Heck I need to know if I'm gonna come down and whip up on you ASA shooters....just call me Goofy the Sandbagger :lol:


----------



## XForce Girl (Feb 14, 2008)

Um, Goofy!! You do NOT belong in the Novice Class.

And 14's are in play except for the pro Classes (not you either)

Usually shoot for the lower 12 the first day and upper 12 the next, if you have the guts to shoot for the 14 then go for it, worse case scenario is you get an 8 or a 5. (or a miss)


----------



## goofy2788 (Aug 14, 2005)

XForce Girl said:


> *Um, Goofy!! You do NOT belong in the Novice Class.*And 14's are in play except for the pro Classes (not you either)
> 
> Usually shoot for the lower 12 the first day and upper 12 the next, if you have the guts to shoot for the 14 then go for it, worse case scenario is you get an 8 or a 5. (or a miss)


Yeah I'm pretty sure I don't...however this is my first ASA shoot so I'm just coming down to shoot it for fun and see what it's all about. I was in London 2 years ago to meet up with people and spectate but have never shot. Figured I'd "goof" off in the Novice class...if for some reason I shoot really well DQ myself and know for the next year just what class I should shoot in.

Thanks for the info.....come find Ammie and I, well either be in the New Breed booth or the SLG booth when not out shooting.


----------



## FLDartonGuy (Jul 23, 2008)

You are probably going to have to shoot both rounds on the same day. 20 in the morning with the lower 12 and 20 in the afternoon with the upper 12. The 14 is always in play. Depending on how many shooters are in the class, if you win you will get bumped out any way. Go, have fun and if you shoot well then collect your money and move on. They are great shoots to attend and you will meet alot of cool people.


----------



## XForce Girl (Feb 14, 2008)

goofy2788 said:


> Yeah I'm pretty sure I don't...however this is my first ASA shoot so I'm just coming down to shoot it for fun and see what it's all about. I was in London 2 years ago to meet up with people and spectate but have never shot. Figured I'd "goof" off in the Novice class...if for some reason I shoot really well DQ myself and know for the next year just what class I should shoot in.
> 
> Thanks for the info.....come find Ammie and I, well either be in the New Breed booth or the SLG booth when not out shooting.
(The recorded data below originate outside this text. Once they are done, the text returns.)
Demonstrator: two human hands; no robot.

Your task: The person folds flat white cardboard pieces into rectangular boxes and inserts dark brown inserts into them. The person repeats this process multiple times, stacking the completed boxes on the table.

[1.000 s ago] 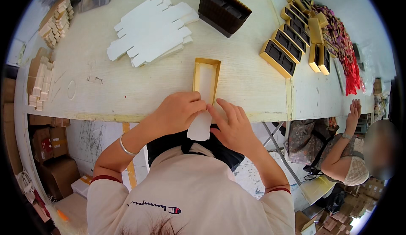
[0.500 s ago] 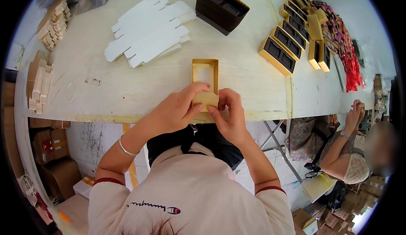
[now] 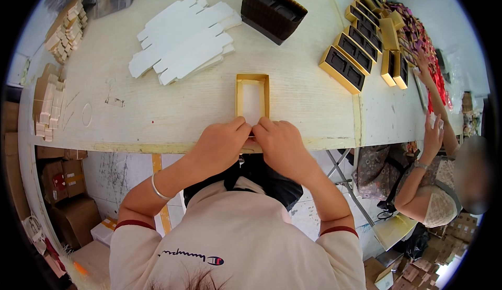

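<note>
A gold cardboard box [image 3: 267, 94], open at the top with a white floor inside, lies on the table close to its front edge. My left hand [image 3: 224, 139] and my right hand [image 3: 280, 139] meet at the box's near end, fingers curled over that end wall and pinching it. The hands cover most of the near wall, so its flap is hidden. Beyond the box to the left is a stack of flat white box blanks [image 3: 183, 39]. A stack of dark brown plastic trays [image 3: 273, 13] stands past it to the right.
Gold boxes with black inserts [image 3: 342, 69] line the table's right side, near a pile of red tassels [image 3: 436, 89]. Folded card pieces [image 3: 49, 99] sit along the left edge. At the right, a co-worker's arm [image 3: 434, 89] reaches across the table toward the pile.
The flap at the box's near end has gone from lying over the opening to out of sight under my fingers. Both hands have closed together there. The co-worker's arm has stretched out over the table.
</note>
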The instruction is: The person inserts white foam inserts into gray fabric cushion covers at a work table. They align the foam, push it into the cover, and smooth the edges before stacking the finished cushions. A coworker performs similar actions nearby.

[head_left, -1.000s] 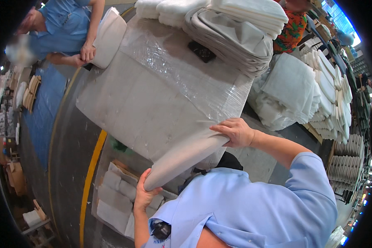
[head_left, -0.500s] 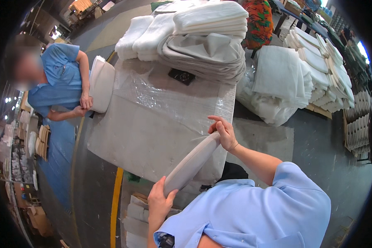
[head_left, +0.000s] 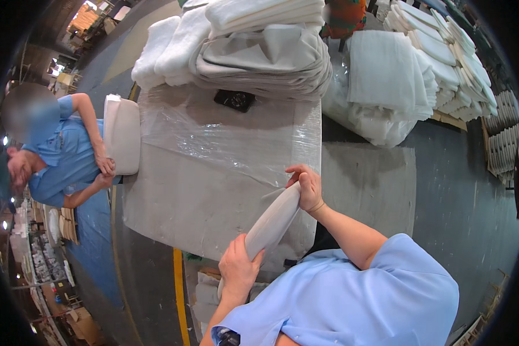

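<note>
Holding pale-grey, elongated, fabric-covered cushion [head_left: 274, 218] | left fingers [head_left: 236, 248] gripping at 7 o'clock | right fingers [head_left: 299, 169] cupping 1 o'clock end

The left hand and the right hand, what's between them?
A long, pale grey, fabric-covered cushion stretches between the left hand and right hand, in the head view.

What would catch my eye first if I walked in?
Probably the pale, curved padded piece between the person's left hand and right hand, at the near edge of the grey table. Next comes the stack of grey fabric at the table's far end, topped with white padding. At the left is a co-worker in blue beside another pale piece.
</note>
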A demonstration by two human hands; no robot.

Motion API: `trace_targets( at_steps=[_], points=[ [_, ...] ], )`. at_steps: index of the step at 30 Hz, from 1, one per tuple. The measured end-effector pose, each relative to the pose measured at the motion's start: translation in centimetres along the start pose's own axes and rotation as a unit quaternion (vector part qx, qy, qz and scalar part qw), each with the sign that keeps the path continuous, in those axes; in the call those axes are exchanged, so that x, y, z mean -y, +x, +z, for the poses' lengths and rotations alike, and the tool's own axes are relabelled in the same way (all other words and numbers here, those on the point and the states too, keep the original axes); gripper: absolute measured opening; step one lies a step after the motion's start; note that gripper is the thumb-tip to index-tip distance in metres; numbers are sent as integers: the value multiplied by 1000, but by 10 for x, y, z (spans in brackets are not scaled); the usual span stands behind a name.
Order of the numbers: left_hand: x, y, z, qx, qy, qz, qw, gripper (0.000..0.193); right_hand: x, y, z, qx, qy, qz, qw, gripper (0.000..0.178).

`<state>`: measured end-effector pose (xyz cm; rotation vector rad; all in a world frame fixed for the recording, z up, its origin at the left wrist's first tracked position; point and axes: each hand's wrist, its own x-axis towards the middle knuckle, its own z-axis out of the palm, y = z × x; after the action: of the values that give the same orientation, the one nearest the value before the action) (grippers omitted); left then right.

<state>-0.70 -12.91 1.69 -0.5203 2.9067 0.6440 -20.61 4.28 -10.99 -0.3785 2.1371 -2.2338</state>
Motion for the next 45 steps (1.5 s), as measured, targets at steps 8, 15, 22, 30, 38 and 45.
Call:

You know I was just joking with you!!
You'll have a great time, it's way moor family friendly than the IBo shoots, IMO. 

I'm not comiong to this one, thought I was but plans changed. It's hard to get away from the shop for the entire weekend. Tell Aimee I said hi and have fun.


----------



## 3Dblackncamo (Jul 22, 2009)

the 14 ring is at the tournment directors decision its in or out of play on that decision


----------



## 6rob4 (May 3, 2010)

didnt the guy that shot hunter in bedford dq his self .and didnt you b***h as much as anyone about people and ethics if you shoot bow novice dont cry on here anymore about other shooters.and you know who this is.


----------



## WDMJR3DBOWGUY (Dec 2, 2003)

3Dblackncamo said:


> the 14 ring is at the tournment directors decision its in or out of play on that decision


That's one rule that has never been used. Pros don't/ams do have the choice of the 14.


----------



## sagecreek (Jul 15, 2003)

Goof, it's my first time too.

You can shoot Hunter with me. That way 1/2 will be unkown.


----------



## perdieu2011 (May 16, 2011)

are all 40 targets in bow novice known yardage??


----------



## LCA (Apr 20, 2009)

perdieu2011 said:


> are all 40 targets in bow novice known yardage??


Yes, how you doing dan?? I shot with you at the IBO southern alabama shoot on the last set of 20... You doin awesome this year keep it up, bow novice would be a breeze for you.


----------



## perdieu2011 (May 16, 2011)

LCA said:


> Yes, how you doing dan?? I shot with you at the IBO southern alabama shoot on the last set of 20... You doin awesome this year keep it up, bow novice would be a breeze for you.


 hey whats up man?? u are from ohio right?? and thank u!! well its gonna be my first asa....so i'm startin at the bottom and gonna work up from there!! I'm not really even set up like i should be for this shoot so....thats why im not to worried about shooting the novice class!! didn't want to jack my i.b.o. setup all up....so i jacked my brothers bow all up...lol....turned the pounds all the way down and shooting some heavy arrows....so it should be legal...lol....i hope anyway!!


----------



## LCA (Apr 20, 2009)

perdieu2011 said:


> hey whats up man?? u are from ohio right?? and thank u!! well its gonna be my first asa....so i'm startin at the bottom and gonna work up from there!! I'm not really even set up like i should be for this shoot so....thats why im not to worried about shooting the novice class!! didn't want to jack my i.b.o. setup all up....so i jacked my brothers bow all up...lol....turned the pounds all the way down and shooting some heavy arrows....so it should be legal...lol....i hope anyway!!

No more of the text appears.